Wat betreft 2017 zegt minister Soewarto Moestadja van Arbeid dat er goede economische vooruitzichten zijn die de werkende klasse en werkgelegenheid ten goede zullen komen. Tegelijkertijd roept hij op tot nuchterheid, omdat hij niet uitsluit dat het proces van herstel van de economie zeker aan het begin van het jaar nog even gepaard kan gaan met pijn en moeite. Echter rekent hij op dezelfde opstelling en medewerking van de sociale partners zoals dat het geval was in 2016. Hij kijkt uit naar voortzetting van dezelfde trend voor wat de arbeidsverhoudingen betreft. Hij vertrouwt erop dat ook in het komende jaar zowel werkgevers als werknemers het pad van vreedzame bijlegging van arbeidsgeschillen zullen blijven volgen. Indien noodzakelijk kan de BR werkgevers en werknemers bijstand verlenen bij het aangaan van overeenkomsten die een goede verhouding tussen partijen kan bevorderen. Sociaal dialoog zal binnen de bestaande overleginstituten in 2017 worden geïntensiveerd.

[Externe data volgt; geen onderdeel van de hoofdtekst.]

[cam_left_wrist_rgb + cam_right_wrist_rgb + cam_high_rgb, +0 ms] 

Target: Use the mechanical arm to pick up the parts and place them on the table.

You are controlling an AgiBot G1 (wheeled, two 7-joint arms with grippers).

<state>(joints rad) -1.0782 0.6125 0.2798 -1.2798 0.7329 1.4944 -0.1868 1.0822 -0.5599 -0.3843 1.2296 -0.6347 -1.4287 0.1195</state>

Factor arbeid zal volgens Moestadja ook in 2017 aan de basis staan van de herstel van de economie, zoals dat het geval was in 2016 bij de stabilisatie ervan. Hij verwijst naar het concept Ontwikkelingsplan 2017 – 2021, waarin factor arbeid als rode draad terug te vinden is. De factor manpower zal bepalend zijn voor het welslagen van het ontwikkelingsplan.